:: What you need to do ::
Return every line of the records that includes the string "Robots".

Data records:
= Beginning of Section =

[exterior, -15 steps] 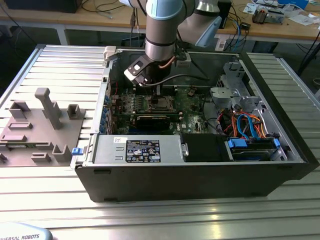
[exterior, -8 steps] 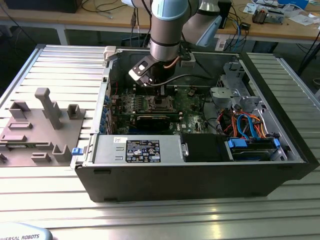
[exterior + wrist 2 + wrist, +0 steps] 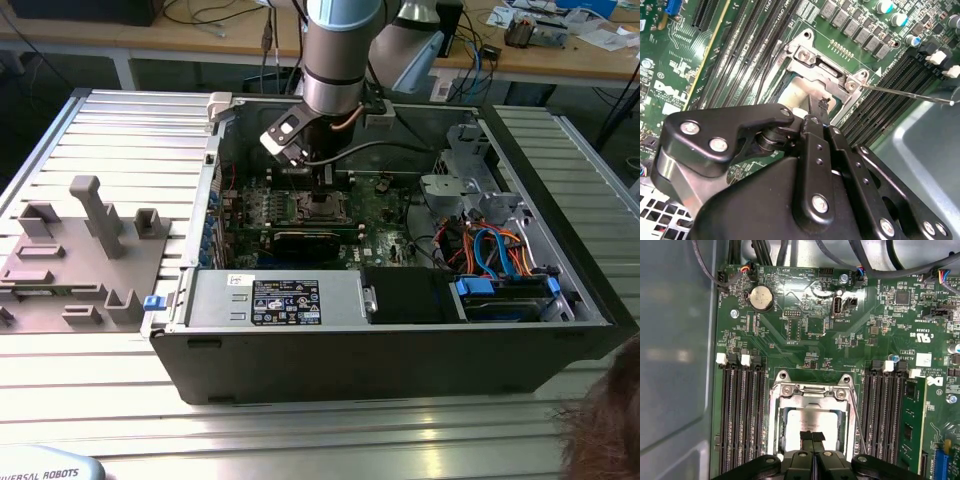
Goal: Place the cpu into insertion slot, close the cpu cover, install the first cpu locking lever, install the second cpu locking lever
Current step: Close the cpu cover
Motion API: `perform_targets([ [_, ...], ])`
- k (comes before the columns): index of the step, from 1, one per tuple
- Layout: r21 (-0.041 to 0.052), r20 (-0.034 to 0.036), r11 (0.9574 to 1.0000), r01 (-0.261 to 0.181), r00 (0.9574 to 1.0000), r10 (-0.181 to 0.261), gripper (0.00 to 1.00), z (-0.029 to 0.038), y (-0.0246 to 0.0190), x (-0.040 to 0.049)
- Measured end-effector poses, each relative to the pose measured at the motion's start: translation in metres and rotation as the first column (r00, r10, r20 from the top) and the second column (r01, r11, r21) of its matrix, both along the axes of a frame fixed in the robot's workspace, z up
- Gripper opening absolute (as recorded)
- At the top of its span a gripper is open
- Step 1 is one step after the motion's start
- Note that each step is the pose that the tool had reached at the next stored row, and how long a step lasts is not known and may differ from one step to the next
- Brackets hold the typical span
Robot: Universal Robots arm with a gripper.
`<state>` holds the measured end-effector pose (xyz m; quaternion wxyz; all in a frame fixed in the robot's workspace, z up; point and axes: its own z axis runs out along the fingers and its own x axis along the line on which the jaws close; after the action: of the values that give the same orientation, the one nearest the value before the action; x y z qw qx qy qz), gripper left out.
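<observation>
The insertion slot (image 3: pixel 322 208) sits mid-motherboard inside the open computer case. In the first wrist view the cpu (image 3: pixel 812 421) lies in it, its dull silver top showing through the window of the cpu cover (image 3: pixel 812 392), which lies flat over it. My gripper (image 3: pixel 812 436) stands over the chip with its black fingers pressed together, tips at or just above the metal top. In the second wrist view the fingertips (image 3: pixel 821 106) reach the cover's (image 3: pixel 820 70) edge. A thin wire locking lever (image 3: pixel 910 94) sticks out sideways from the socket, unlatched; in the first wrist view it (image 3: pixel 855 412) runs along the frame's side.
Black memory slots (image 3: pixel 740 415) flank the socket on both sides. The case holds a power supply (image 3: pixel 285 300) at the front and a drive cage with blue and orange cables (image 3: pixel 495 255) at the exterior view's right. A grey fixture tray (image 3: pixel 90 250) lies left. A person's hair (image 3: pixel 605 430) shows bottom right.
</observation>
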<state>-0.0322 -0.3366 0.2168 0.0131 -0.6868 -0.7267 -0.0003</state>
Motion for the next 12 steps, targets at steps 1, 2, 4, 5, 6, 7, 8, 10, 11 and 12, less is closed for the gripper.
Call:
perform_targets([
  [1, 0.0001, 0.0, 1.0, 0.0, 1.0, 0.0, 0.11, 0.0005, 0.0, 0.0],
  [2, 0.0, 0.0, 1.0, 0.0, 1.0, 0.0, 0.11, 0.0014, 0.0, 0.0001],
  [4, 0.0, 0.0, 1.0, 0.0, 1.0, 0.0, 0.11, 0.0032, 0.0, 0.0001],
  [5, 0.0001, 0.0, 1.0, 0.0, 1.0, 0.0, 0.11, 0.0038, 0.0, 0.0001],
  [6, 0.0001, 0.0, 1.0, 0.0, 1.0, 0.0, 0.11, 0.0044, 0.0, 0.0001],
  [7, 0.0001, 0.0, 1.0, 0.0, 1.0, 0.0, 0.11, 0.0049, 0.0, 0.0001],
  [8, 0.0003, 0.0001, 1.0, 0.0, 1.0, 0.0, 0.11, 0.0052, 0.0001, 0.0001],
  [10, 0.0001, 0.0, 1.0, 0.0, 1.0, 0.0, 0.11, 0.0057, 0.0, 0.0001],
  [11, -0.0001, 0.0, 1.0, 0.0, 1.0, 0.0, 0.11, 0.006, 0.0, 0.0001],
  [12, 0.0, 0.0, 1.0, 0.0, 1.0, 0.0, 0.11, 0.0065, 0.0, 0.0001],
])
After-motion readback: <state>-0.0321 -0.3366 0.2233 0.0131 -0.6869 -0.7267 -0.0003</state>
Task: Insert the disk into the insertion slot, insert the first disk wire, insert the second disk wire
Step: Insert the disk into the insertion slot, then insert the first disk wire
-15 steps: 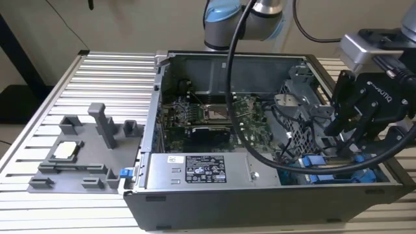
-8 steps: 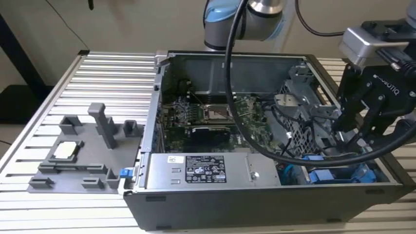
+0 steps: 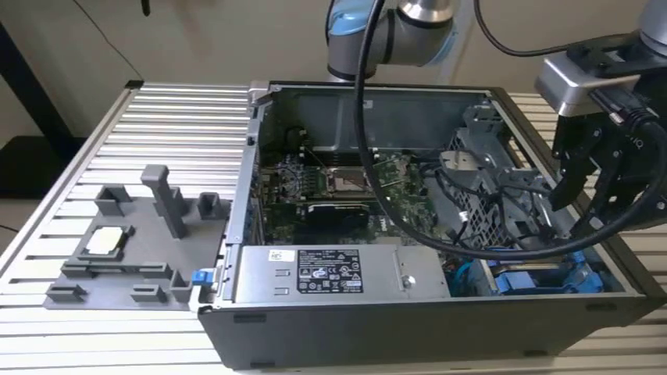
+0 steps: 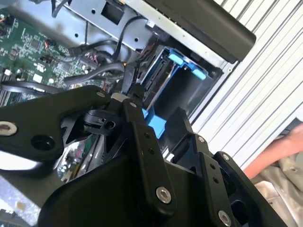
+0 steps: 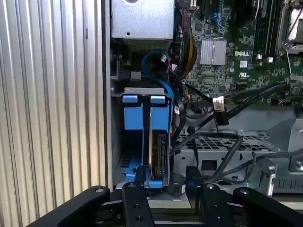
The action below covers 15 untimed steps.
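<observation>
The disk [image 5: 160, 151] stands on edge in its blue frame [image 5: 158, 109], seated in the drive bay at a corner of the open computer case [image 3: 344, 332], next to a second blue frame [image 5: 132, 118] and near the grey power supply box [image 3: 323, 273]. The gripper [image 3: 583, 219] hangs over this bay with its jaws spread apart and nothing held; in the first wrist view its fingers [image 5: 140, 177] flank the frame's near end. Black cables [image 5: 227, 113] cross beside the bay. The case stands on the slatted desk [image 3: 177, 117]
</observation>
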Tool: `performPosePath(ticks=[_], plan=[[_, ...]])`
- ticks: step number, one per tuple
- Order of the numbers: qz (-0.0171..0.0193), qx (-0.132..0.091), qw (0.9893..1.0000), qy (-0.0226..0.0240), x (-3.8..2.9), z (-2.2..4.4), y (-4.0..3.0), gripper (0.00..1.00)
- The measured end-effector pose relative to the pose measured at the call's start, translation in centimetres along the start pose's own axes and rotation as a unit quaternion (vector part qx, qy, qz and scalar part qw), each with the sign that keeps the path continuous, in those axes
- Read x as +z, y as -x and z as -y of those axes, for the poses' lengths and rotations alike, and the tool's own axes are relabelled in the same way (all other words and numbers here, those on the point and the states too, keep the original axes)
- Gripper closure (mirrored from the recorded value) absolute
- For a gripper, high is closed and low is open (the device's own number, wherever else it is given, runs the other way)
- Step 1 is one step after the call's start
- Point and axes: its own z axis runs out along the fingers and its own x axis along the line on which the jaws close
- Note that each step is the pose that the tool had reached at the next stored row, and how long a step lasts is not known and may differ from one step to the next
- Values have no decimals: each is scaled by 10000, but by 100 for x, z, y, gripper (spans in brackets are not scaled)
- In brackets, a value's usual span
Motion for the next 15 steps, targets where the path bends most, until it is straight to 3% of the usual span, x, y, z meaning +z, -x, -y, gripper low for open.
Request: performPosePath(ticks=[4,10,15], plan=[[0,-2,10000,-20,-1,-17,90,53],[-45,-43,9997,-228,24,-28,155,53],[-78,-145,9995,-264,48,-39,188,53]])
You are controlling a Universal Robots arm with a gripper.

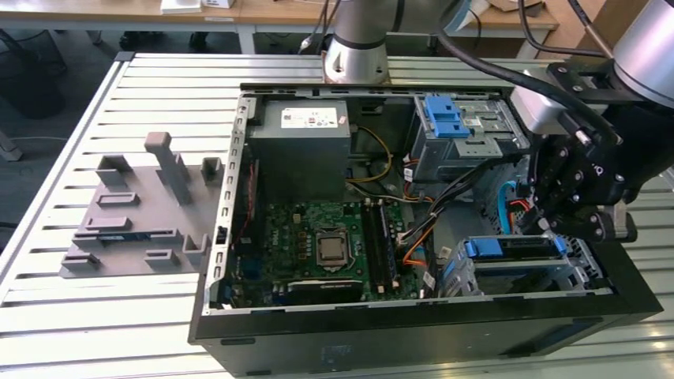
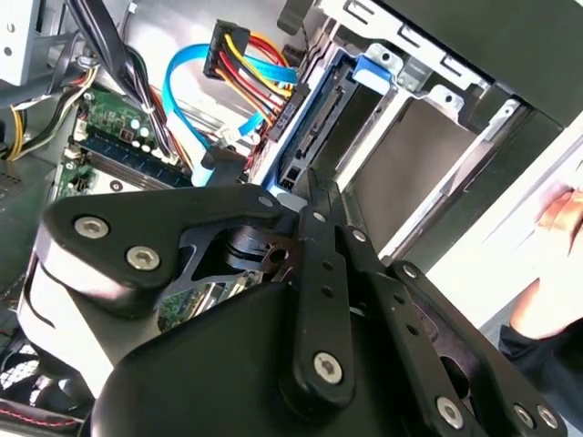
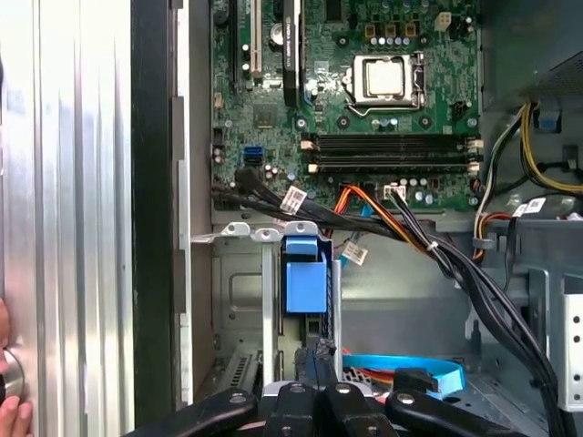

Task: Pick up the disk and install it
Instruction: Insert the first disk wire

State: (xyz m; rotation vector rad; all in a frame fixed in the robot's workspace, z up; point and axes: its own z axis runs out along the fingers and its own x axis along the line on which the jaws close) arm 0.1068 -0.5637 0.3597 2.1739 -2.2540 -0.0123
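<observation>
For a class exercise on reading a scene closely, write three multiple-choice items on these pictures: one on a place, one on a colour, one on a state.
1. Where is the disk?
A. on the grey fixture on the table
B. in the drive cage at the exterior view's right
C. flat on the motherboard

2. What colour is the disk's carrier frame?
A. red
B. yellow
C. blue

3. How is the computer case?
A. open, its inside showing
B. closed on all sides
C. lying off the table

Key:
1 B, the disk sits in the drive cage, just below the pincer.
2 C, the carrier frame is blue in the first wrist view.
3 A, the computer case leaves the motherboard exposed.
</observation>
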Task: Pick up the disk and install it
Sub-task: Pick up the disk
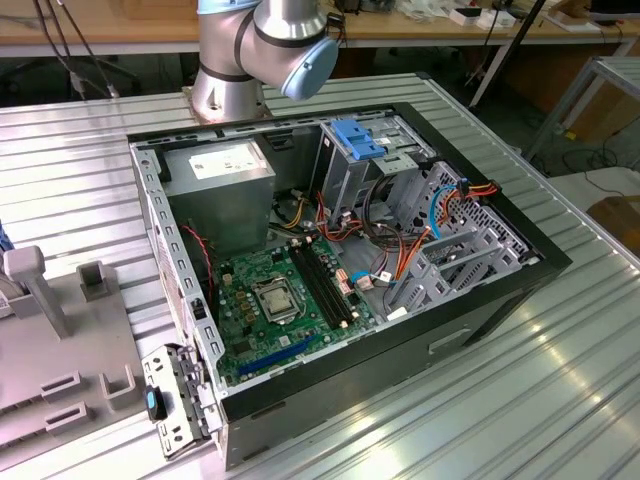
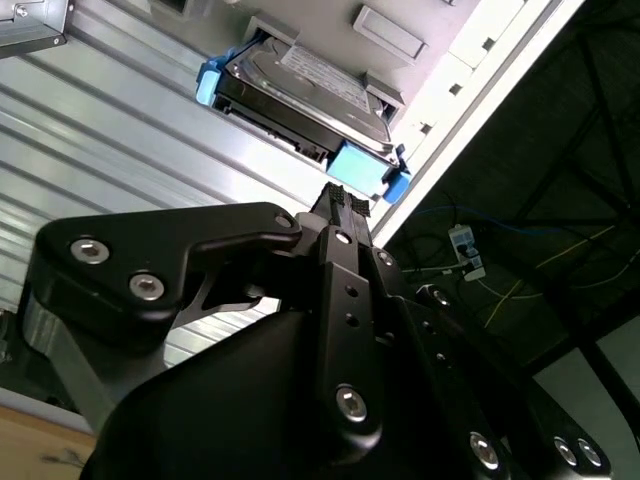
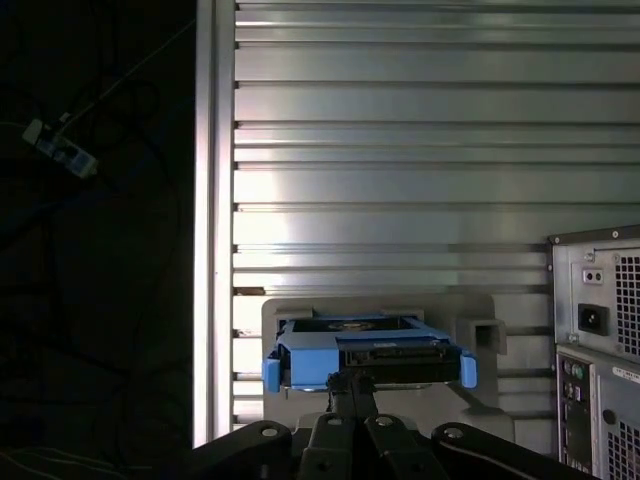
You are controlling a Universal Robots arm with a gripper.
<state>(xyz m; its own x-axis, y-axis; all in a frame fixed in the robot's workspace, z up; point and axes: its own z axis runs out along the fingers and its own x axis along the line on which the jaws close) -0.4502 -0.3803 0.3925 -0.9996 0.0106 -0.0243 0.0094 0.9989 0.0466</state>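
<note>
The disk [image 3: 365, 358] is a grey-black hard drive in a bright blue carrier frame. It rests on a pale grey holder [image 3: 300, 312] on the ribbed metal table. In both wrist views my gripper [image 3: 350, 384] points at the middle of the disk's near edge, its tip at or just short of the blue frame. The second wrist view shows the disk [image 2: 305, 90] from the side, with the gripper [image 2: 340, 205] tip close under its blue end tab. In the exterior view the arm's base [image 1: 250, 50] stands behind the open computer case [image 1: 340, 250].
The case lies open with motherboard [image 1: 280, 300], cables and a grey drive cage topped by a fixed blue bracket [image 1: 360, 138]. The case's rear panel [image 3: 600, 340] stands beside the holder. Grey fixtures [image 1: 60, 300] sit at the exterior view's left. The table edge [image 3: 205, 220] runs beside the disk.
</note>
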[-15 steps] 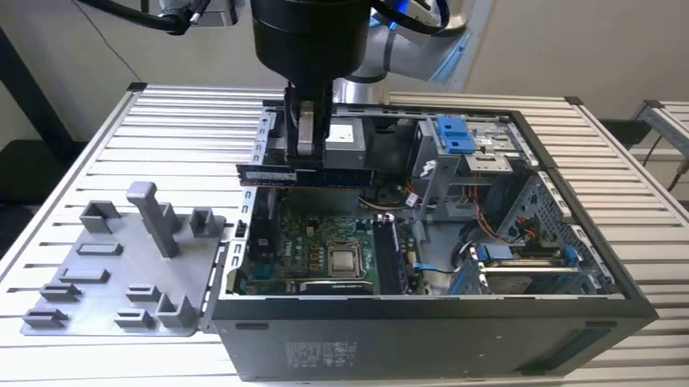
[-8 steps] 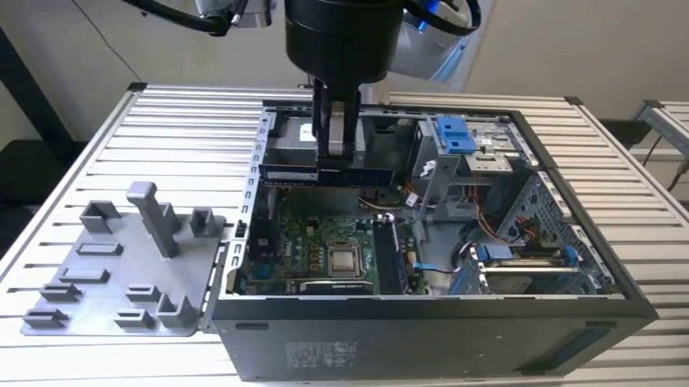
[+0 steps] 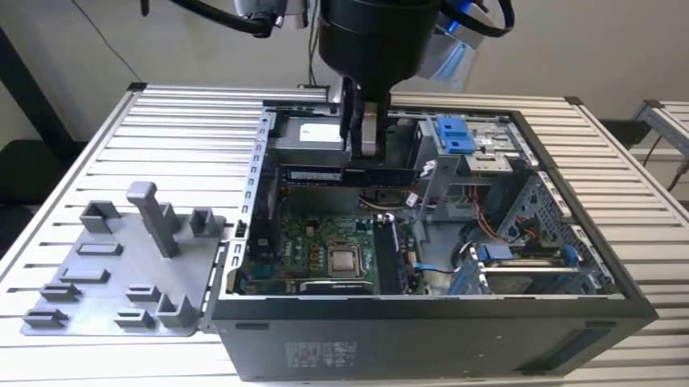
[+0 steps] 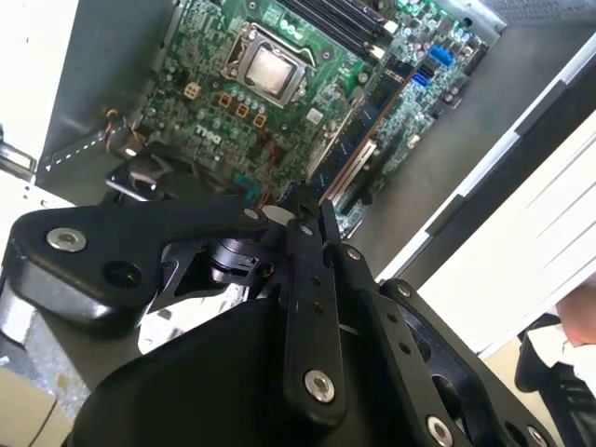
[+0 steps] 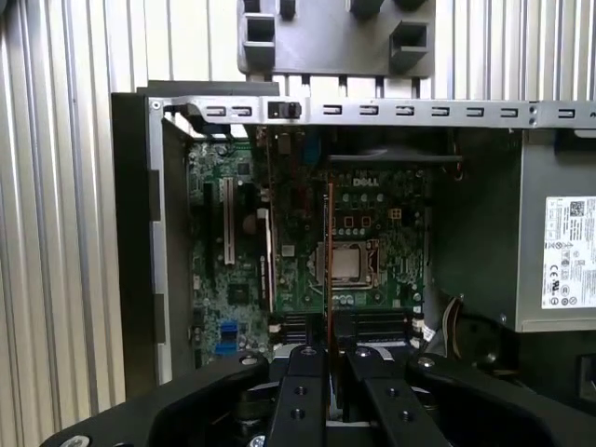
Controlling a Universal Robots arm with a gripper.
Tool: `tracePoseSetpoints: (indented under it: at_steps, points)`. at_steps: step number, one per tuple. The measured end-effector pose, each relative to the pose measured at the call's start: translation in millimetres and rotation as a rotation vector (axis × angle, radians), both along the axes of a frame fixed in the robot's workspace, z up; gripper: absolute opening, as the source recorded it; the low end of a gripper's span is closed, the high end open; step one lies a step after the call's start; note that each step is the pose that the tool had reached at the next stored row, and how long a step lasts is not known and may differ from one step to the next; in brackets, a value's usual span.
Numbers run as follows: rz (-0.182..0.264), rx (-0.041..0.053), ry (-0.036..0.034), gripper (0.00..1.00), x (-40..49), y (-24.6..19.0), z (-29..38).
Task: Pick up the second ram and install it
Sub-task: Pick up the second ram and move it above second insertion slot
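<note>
second ram (image 3: 323, 174) clamped in pincer (image 3: 367, 155) over open case (image 3: 431, 322), slatted metal table (image 3: 161, 137), pale wall (image 3: 603, 48)

An open computer case (image 3: 431, 343) is laid on a slatted metal table (image 3: 161, 137), and its motherboard (image 3: 306, 246) is exposed, with a square silver processor (image 3: 346, 260) seated on it. A grey plastic fixture (image 3: 108, 278) — fitted with upright posts (image 3: 151, 214) — is set just beside the case at the exterior view's left. A blue bracket (image 3: 454, 133) is mounted inside the case.
</note>
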State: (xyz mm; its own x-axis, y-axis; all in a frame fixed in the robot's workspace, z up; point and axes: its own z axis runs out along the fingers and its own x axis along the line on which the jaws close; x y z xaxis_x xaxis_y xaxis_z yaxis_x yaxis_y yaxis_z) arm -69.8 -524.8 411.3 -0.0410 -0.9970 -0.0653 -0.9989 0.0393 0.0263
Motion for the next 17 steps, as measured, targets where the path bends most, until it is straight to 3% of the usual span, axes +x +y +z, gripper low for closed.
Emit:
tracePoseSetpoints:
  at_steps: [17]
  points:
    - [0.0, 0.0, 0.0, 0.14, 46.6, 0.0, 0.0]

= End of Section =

:: Exercise answer ::
Robot: Universal Robots arm with a gripper.
You are controlling a Universal Robots arm with a gripper.
You are controlling a Universal Robots arm with a gripper.
Controlling a Universal Robots arm with a gripper.

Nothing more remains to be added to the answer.